L’apparition de Gary Oldman à Oppenheimer s’accompagnait d’une mise en garde
La scène du bureau ovale représente l’un de ces moments incroyables du cinéma où tant de choses ont dû se combiner pour qu’il ait lieu. Quelques jours avant le tournage, le lieu de tournage initial de la bibliothèque Nixon est tombé en désuétude, ce qui a donné lieu à une recherche frénétique d’un lieu de remplacement. Ce remplacement a été trouvé sous la forme d’un décor du bureau ovale reconstitué à la hâte à partir de la série « Veep » de HBO, sorti d’un entrepôt et érigé sur un plateau de tournage Universal. Si cette débâcle semble presque aussi intense que la rencontre d’Oppie avec Truman, considérez que la chef décoratrice Ruth De Jong travaillait également en sachant que le vénérable Gary Oldman avait déjà été confirmé pour apparaître dans la scène.
La pression était vraiment forte, car Oldman avait également accepté de prendre du temps sur son emploi du temps de tournage de la brillante et peu vue série Apple TV+ « Slow Horses » pour filmer son cameo. En fait, comme Oldman l’a déclaré au Wall Street Journal, Christopher Nolan a dû accepter la condition d’Oldman selon laquelle il devait être autorisé à porter une prothèse et une perruque, afin de ne pas modifier son apparence avant de revenir dans la série. L’acteur a expliqué qu’il était « attaché » à son rôle de l’agent du MI5 Jackson Lamb, beau et blasé, dans « Slow Horses », au point que « cela dicte si [he does] autre chose. » Il a continué :
« J’ai fait une journée sur Oppenheimer. J’ai dit à Chris Nolan : « J’adorerais venir le faire, mais je vais devoir porter une prothèse et une perruque et je ne peux pas me couper les cheveux. Donc si tu peux supporter ça, alors j’adorerais venir le faire.

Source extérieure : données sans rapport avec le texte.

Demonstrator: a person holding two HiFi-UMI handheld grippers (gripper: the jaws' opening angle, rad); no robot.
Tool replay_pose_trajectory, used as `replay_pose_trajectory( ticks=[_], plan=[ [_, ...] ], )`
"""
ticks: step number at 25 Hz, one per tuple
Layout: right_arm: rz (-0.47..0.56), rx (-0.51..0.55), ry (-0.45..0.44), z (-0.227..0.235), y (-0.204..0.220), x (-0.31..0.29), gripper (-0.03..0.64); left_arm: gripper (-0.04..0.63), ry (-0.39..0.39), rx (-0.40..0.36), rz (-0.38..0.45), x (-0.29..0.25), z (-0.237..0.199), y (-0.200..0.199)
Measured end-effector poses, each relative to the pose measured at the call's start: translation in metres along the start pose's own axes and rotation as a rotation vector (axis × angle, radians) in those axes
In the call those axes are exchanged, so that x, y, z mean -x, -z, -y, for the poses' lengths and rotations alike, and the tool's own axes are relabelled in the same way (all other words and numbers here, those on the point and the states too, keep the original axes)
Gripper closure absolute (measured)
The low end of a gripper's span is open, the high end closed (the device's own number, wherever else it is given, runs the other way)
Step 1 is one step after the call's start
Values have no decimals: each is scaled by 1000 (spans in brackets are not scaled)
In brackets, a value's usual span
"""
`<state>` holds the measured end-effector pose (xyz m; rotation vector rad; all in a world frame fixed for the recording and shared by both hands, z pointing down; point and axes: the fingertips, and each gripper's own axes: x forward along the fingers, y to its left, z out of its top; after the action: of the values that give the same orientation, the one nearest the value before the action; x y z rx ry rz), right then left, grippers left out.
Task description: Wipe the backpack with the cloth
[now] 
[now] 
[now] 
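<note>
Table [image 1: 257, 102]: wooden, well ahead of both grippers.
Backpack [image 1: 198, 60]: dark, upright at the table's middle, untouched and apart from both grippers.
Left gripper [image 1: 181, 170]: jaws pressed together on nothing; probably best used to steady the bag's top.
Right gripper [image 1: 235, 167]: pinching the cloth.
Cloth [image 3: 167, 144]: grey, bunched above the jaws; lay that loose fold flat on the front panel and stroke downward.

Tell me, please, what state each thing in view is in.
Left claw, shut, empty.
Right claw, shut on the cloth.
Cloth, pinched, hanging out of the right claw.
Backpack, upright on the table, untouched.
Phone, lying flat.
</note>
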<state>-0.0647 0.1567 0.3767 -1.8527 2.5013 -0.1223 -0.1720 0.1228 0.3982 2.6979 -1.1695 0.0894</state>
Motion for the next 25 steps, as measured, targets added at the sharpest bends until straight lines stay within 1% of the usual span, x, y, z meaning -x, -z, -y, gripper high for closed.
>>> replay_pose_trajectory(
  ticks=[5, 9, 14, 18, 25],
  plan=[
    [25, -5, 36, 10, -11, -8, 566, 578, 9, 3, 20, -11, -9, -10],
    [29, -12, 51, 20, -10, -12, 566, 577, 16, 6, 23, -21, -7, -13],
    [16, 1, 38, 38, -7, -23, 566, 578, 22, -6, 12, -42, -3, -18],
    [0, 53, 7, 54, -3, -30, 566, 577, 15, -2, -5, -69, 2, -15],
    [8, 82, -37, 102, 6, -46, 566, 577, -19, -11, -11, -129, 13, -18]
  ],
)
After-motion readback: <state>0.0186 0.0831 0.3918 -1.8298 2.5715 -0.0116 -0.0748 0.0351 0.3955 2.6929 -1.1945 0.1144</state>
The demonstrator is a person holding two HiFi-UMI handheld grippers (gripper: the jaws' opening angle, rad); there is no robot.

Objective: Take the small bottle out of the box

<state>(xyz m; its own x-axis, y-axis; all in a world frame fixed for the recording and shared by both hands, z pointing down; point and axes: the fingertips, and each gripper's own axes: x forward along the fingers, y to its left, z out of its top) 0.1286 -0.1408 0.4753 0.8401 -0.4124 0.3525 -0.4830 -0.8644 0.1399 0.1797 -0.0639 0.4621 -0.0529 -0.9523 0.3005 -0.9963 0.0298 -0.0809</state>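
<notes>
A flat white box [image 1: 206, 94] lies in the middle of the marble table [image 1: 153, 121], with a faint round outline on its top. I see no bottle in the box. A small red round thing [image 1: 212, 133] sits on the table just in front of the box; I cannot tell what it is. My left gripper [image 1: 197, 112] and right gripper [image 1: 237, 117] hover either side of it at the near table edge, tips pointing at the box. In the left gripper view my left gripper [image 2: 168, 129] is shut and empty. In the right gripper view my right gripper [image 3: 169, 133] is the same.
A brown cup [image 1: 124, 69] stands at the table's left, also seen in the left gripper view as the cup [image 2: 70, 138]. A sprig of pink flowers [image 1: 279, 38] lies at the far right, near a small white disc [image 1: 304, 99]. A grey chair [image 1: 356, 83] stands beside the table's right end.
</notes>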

Et si tu ne veux pas de perruques, alors tu dois trouver quelqu’un d’autre pour le faire. » Lamb n’est jamais très loin dans ce sens. »
Gary Oldman n’aurait jamais dit « non » à Christopher Nolan
Avant de tourner dans « Oppenheimer », Gary Oldman a travaillé avec Christopher Nolan sur la trilogie Dark Knight, dans laquelle il a interprété Jim Gordon. De toute évidence, leur collaboration a été fructueuse, et pas seulement parce qu’elle a permis de produire trois (enfin, peut-être deux) films classiques de Batman. L’acteur a parlé de son appréciation pour Nolan, révélant qu’il avait reçu l’une des meilleures mises en scène de sa carrière de la part du cinéaste britannique. Dans une interview pour le podcast « Happy Sad Confused », il s’est souvenu que pendant le tournage d’une scène pour un film Batman, Nolan lui avait simplement dit : « Il y a plus en jeu. » Oldman a déclaré qu’il s’agissait d’une « mise en scène fantastique » et a clairement apprécié l’approche laconique de son réalisateur pour donner un coup de pouce à sa performance.
On peut donc imaginer que si quelque chose devait l’éloigner d’un rôle auquel il se sentait « attaché », ce serait Nolan. Outre le fait que les acteurs aspirent généralement à travailler avec l’un des rares réalisateurs qui capte l’attention du public tout en conservant une approche artistique de la réalisation cinématographique, Oldman attache clairement de l’importance à sa relation avec Nolan – et « Oppenheimer » n’en a été que meilleur. De plus, la performance saisissante de l’acteur dans Harry Truman est en quelque sorte plus impressionnante quand on sait qu’il a dû sortir de son rôle de Jackson Lamb – qui revient en action pour la saison 4 de la meilleure série d’espionnage en streaming – pour incarner l’ancien président américain.